One of my favorite works in the museum is Francisco Toledo’s “La muerte caga I.” The print depicts a skeleton squatting down and releasing a billowing stream of ink from its backside.
My initial reaction to the piece — giggly shock — gave way, upon further contemplation, to a deep appreciation for its layered, complex meaning. Death and excrement are both shunned as polite topics of conversation. Yet death, like excretion, is an inevitable part of life. Both death and excretion work in cycles: you die and your nutrients are absorbed by the earth — you consume the nutrients of the earth and excrete them again.
By explicitly connecting the themes of death and excretion, Toledo powerfully demonstrates the natural inevitability of death while also forcing the viewer to contemplate why the bodily processes of death and excretion are so distinctly compartmentalized. Moreover, “La muerte caga I” calls to mind pre-Hispanic beliefs regarding the cyclical nature of death and life. Many different ethnic groups in Mexico shared some variety of beliefs in this cycle.

The popularity of the skull and skeleton in modern-day death-related art in Mexico is a direct result of this historically significant cycle, according to the museum’s accompanying text.
In many cultures across Mexico, the skeleton became not a symbol of death, but of eternal life; by representing skeletons as living beings, doing such things as talking on phones or using the bathroom, the phenomenon of life after death is made visible.
The ability of art to communicate healing and comforting ideas about death, or at least to introduce the necessity of considering death to the viewer, struck me as powerful. During the pandemic itself, art became a tool that many in the US used to cope with the painful reality of grieving in isolation.
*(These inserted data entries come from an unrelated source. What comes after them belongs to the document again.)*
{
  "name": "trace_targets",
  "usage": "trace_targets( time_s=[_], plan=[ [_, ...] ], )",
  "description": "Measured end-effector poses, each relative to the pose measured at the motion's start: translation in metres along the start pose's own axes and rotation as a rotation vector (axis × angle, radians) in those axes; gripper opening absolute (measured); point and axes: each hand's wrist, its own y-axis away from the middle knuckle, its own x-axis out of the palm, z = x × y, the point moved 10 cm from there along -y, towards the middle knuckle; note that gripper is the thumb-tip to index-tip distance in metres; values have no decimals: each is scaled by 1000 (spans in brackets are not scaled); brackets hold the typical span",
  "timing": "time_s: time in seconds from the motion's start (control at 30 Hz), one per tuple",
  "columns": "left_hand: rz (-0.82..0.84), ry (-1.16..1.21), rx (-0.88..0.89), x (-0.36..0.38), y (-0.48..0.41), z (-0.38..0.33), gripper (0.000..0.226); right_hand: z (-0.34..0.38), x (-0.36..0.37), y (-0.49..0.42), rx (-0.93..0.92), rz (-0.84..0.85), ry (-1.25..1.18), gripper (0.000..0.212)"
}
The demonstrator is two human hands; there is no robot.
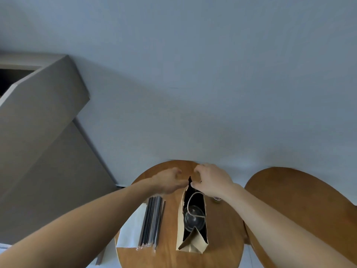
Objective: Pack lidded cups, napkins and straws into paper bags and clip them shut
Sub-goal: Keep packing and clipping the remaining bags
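Head view, looking down: a brown paper bag (pixel 201 242) stands upright and open near the middle of a round wooden table (pixel 170 254). Inside it, at the bottom, sits a clear lidded cup (pixel 193 217), seen from above through the mouth of the bag. A twine handle (pixel 190 200) loops across the opening over the cup. The near end of the bag's top is creased into a point, and the far end is drawn narrow. The right hand (pixel 212 180) is at that far end, its thumb and curled fingers (pixel 197 170) pinching the rim of the bag. The left hand (pixel 169 181) is just beside it on the other side of the same end, fingers (pixel 176 171) curled, but it is blurred and I cannot tell whether it grips the paper or only hovers against it. Both bare forearms reach in from the bottom corners. To the left of the bag, a bundle of dark straws (pixel 152 219) lies lengthwise on the table, resting partly on a flat stack of white napkins (pixel 129 231) at the table's left edge. A small round object (pixel 217 199) shows just beyond the right wrist, too hidden to identify. A second wooden table (pixel 301 206) stands close on the right.
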Motion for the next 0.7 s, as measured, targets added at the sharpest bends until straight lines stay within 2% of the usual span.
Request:
trace_targets(
  time_s=[0.1, 0.23, 0.33, 0.4, 0.47, 0.57, 0.63, 0.7],
  plan=[
    [-130, -79, -8, -23, -2, 3, 68, 14, -6, -6, -23, -34, -16, 58],
    [-197, -142, -44, -40, 5, 22, 62, 39, 5, -21, -52, 23, -21, 62],
    [-188, -142, -105, -42, 15, 52, 60, 68, 19, -35, -84, 71, -31, 59],
    [-176, -139, -150, -43, 21, 76, 46, 90, 32, -47, -93, 104, -42, 51],
    [-161, -91, -216, -43, 28, 105, 27, 112, 53, -59, -83, 170, -77, 36],
    [-132, -36, -313, -38, 43, 149, 19, 137, 97, -72, -40, 287, -114, 11],
    [-110, -23, -346, -32, 49, 177, 21, 147, 130, -77, 8, 334, -156, 26],
    [-99, -14, -379, -24, 54, 200, 25, 147, 166, -77, 84, 379, -213, 27]
  ],
)
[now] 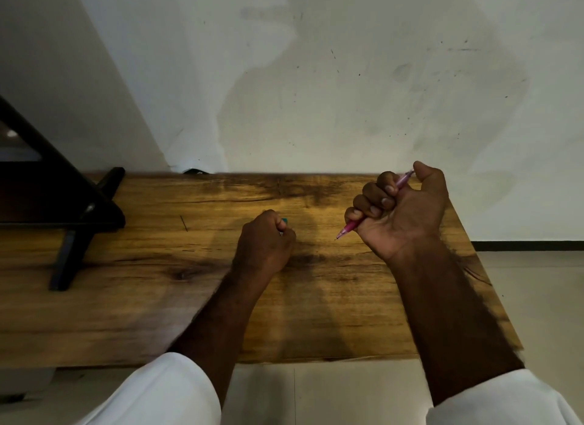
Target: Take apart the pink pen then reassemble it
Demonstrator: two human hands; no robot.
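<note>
My right hand [401,209] grips the pink pen [349,227] in a fist above the wooden table [158,298]. The pen's tip points down and left, and its top end pokes out by the thumb. Most of the barrel is hidden inside the fingers. My left hand [264,243] rests on the table to the left, fingers curled round a small teal object [285,220] of which only a corner shows. The two hands are apart.
A black slanted stand [72,209] sits on the table's left side. A thin dark sliver [184,224] lies on the wood left of my left hand. The white wall rises right behind the table. Tiled floor shows on the right and below.
</note>
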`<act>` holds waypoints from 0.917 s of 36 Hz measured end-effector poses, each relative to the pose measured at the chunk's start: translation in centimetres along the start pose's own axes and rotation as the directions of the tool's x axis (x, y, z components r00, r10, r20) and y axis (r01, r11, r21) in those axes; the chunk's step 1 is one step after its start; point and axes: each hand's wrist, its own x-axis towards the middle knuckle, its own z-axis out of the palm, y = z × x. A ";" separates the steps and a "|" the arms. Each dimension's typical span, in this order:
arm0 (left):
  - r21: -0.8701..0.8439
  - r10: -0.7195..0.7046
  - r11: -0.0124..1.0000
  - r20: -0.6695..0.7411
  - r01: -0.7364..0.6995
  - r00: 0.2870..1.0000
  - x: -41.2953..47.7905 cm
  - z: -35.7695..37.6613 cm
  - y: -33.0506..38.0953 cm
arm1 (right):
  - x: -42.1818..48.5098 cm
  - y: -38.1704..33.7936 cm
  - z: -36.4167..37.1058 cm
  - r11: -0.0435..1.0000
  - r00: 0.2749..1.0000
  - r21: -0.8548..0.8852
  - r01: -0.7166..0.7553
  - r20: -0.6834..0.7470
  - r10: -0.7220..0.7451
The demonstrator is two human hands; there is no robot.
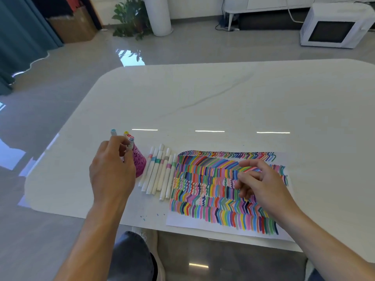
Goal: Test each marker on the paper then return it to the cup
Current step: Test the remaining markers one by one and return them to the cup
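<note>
Table: white marble table [223, 98], with glossy grey floor beyond it.
Cup: pink cup [141, 160], centre left, with several markers standing in it.
Loose markers: a row of white markers [158, 175] lies between cup and paper.
Paper: the paper [203, 224], lower right of centre, is covered in coloured strokes.
Left hand: the left hand [111, 171] has its fingers curled round a blue-capped marker [113, 132], against the cup.
Right hand: the right hand [261, 185] is over the paper, fingers loosely bent, holding nothing.

Glossy grey floor [60, 94] — microwave [334, 27], potted plant [129, 17].
</note>
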 end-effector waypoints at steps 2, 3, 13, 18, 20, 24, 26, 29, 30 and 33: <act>-0.014 0.002 1.000 -0.005 -0.002 1.000 -0.1 0.0 0.1 | 0.0 0.0 0.0 1.000 1.000 -0.002 0.000 0.002 0.000; -0.027 0.002 1.000 -0.012 -0.002 1.000 -0.1 0.0 0.2 | 0.0 0.0 0.0 1.000 1.000 -0.003 0.000 0.003 0.000; -0.109 0.133 0.986 0.034 -0.129 0.991 -1.4 1.0 2.7 | 0.2 0.2 -0.2 1.000 1.000 -0.002 -0.008 0.006 0.008; -0.024 0.079 0.997 0.333 -0.075 0.940 -2.5 3.0 3.1 | 0.3 0.4 -0.5 1.000 1.000 -0.005 -0.009 0.007 0.009; 0.046 0.001 0.999 0.467 -0.025 0.884 -2.9 3.7 3.1 | 0.3 0.5 -0.6 1.000 1.000 0.003 -0.005 0.011 0.005; 0.138 -0.042 0.990 0.519 -0.036 0.854 -3.2 4.5 3.3 | 0.4 0.6 -0.8 1.000 1.000 -0.002 -0.001 0.009 0.001; 0.164 -0.034 0.985 0.492 -0.054 0.870 -3.3 4.8 3.4 | 0.5 0.6 -0.9 1.000 1.000 -0.009 0.001 0.010 -0.001; 0.203 -0.025 0.976 0.472 -0.081 0.881 -3.4 5.2 3.6 | 0.5 0.7 -0.9 1.000 1.000 -0.011 0.006 0.014 -0.005; 0.218 -0.021 0.971 0.473 -0.094 0.881 -3.5 5.4 3.6 | 0.5 0.7 -0.9 1.000 1.000 -0.016 0.008 0.016 -0.008; 0.272 -0.040 0.956 0.481 -0.106 0.876 -3.6 5.8 3.7 | 0.4 0.7 -1.1 1.000 1.000 -0.026 0.014 0.017 -0.014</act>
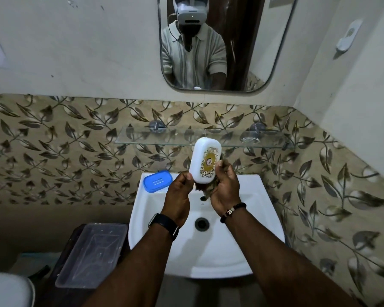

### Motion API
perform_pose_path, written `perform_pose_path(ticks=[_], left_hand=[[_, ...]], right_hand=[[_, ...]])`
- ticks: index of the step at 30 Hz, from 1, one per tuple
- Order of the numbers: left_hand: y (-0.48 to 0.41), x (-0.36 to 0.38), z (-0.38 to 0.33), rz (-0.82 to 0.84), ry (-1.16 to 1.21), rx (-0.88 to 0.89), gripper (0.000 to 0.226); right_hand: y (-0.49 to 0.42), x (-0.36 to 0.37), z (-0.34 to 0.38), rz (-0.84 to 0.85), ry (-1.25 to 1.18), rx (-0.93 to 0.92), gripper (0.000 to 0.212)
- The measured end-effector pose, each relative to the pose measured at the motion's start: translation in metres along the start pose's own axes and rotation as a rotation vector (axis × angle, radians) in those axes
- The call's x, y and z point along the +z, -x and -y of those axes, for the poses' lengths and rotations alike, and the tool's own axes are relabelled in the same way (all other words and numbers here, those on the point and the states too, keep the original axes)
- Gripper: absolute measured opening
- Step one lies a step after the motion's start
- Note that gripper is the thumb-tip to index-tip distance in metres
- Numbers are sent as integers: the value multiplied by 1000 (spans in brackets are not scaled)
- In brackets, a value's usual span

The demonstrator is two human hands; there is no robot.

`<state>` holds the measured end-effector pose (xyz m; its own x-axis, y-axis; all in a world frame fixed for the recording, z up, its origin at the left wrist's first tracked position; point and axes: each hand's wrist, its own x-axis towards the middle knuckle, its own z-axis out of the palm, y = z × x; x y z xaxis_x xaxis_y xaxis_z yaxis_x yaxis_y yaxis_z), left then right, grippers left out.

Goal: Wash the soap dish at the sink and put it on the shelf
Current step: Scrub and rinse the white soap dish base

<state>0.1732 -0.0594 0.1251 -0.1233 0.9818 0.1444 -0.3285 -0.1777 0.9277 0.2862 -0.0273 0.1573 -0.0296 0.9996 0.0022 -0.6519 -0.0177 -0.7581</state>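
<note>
One clear box [91, 253] sat nearest, low and well to the left of the left hand [179, 192]. Under both hands lay the white sink [264, 196], its drain [201, 224] just below the wrists. The left hand pinched the lower end of the soap dish [205, 160], thumb on the front face and fingers curled behind. It held the dish tilted above the knuckles, clear of the basin. The right hand [227, 189] cupped a brown scrubber [205, 191] against the dish's lower right edge, fingers bent round the wad. The hands hid any tap, so whether water ran could not be told. The dish looked like stiff, light plastic, smooth and glossy, so once wet or soapy it would probably be slippery. A pinch at one end seemed risky; a grip across the short sides, near the middle, would likely be safer. Whether it was a lid alone or a closed case could not be told. Beyond the left hand, a blue tray [157, 183] rested on the sink's rim. Past the fingertips, just behind the dish's top, ran the glass shelf [177, 138], and higher still the mirror [253, 41].
</note>
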Motion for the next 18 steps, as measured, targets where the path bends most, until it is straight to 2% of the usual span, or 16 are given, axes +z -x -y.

People wrote poetry reminding themselves and their communities of the power in solidarity and in friendship across distance. Others picked up long-forgotten paintbrushes and instruments, escaping the sad present into the arms of artistry.
Pandemic-era art serves to memorialize the events of the pandemic and commemorate those who died from COVID. Books such as “Our Evenings” by Alan Hollinghurst incorporate elements of the pandemic into the plot. Songs like “Supalonely” by Benee became popular during the pandemic, forever bearing an association between their lyrics (“I’m a sad girl, in this big world / It’s a mad world / … I’ve been lonely”) and lockdowns. Purposeful artistic memorials communicate the grief of the COVID-bereaved to future generations, communicating the importance of preparing appropriately for potential future pandemics and the impossible enormity of the many griefs left behind.
My exploration of death-related art in Mexico and its relationship to pandemic-era art led me to conclude that death and art are inescapably intertwined. Whether art is used as an outlet to express grief or as a medium through which to convey messages about death, it allows humanity to express the inexpressible and the unknowable: the vastness of grief, the mystery of death.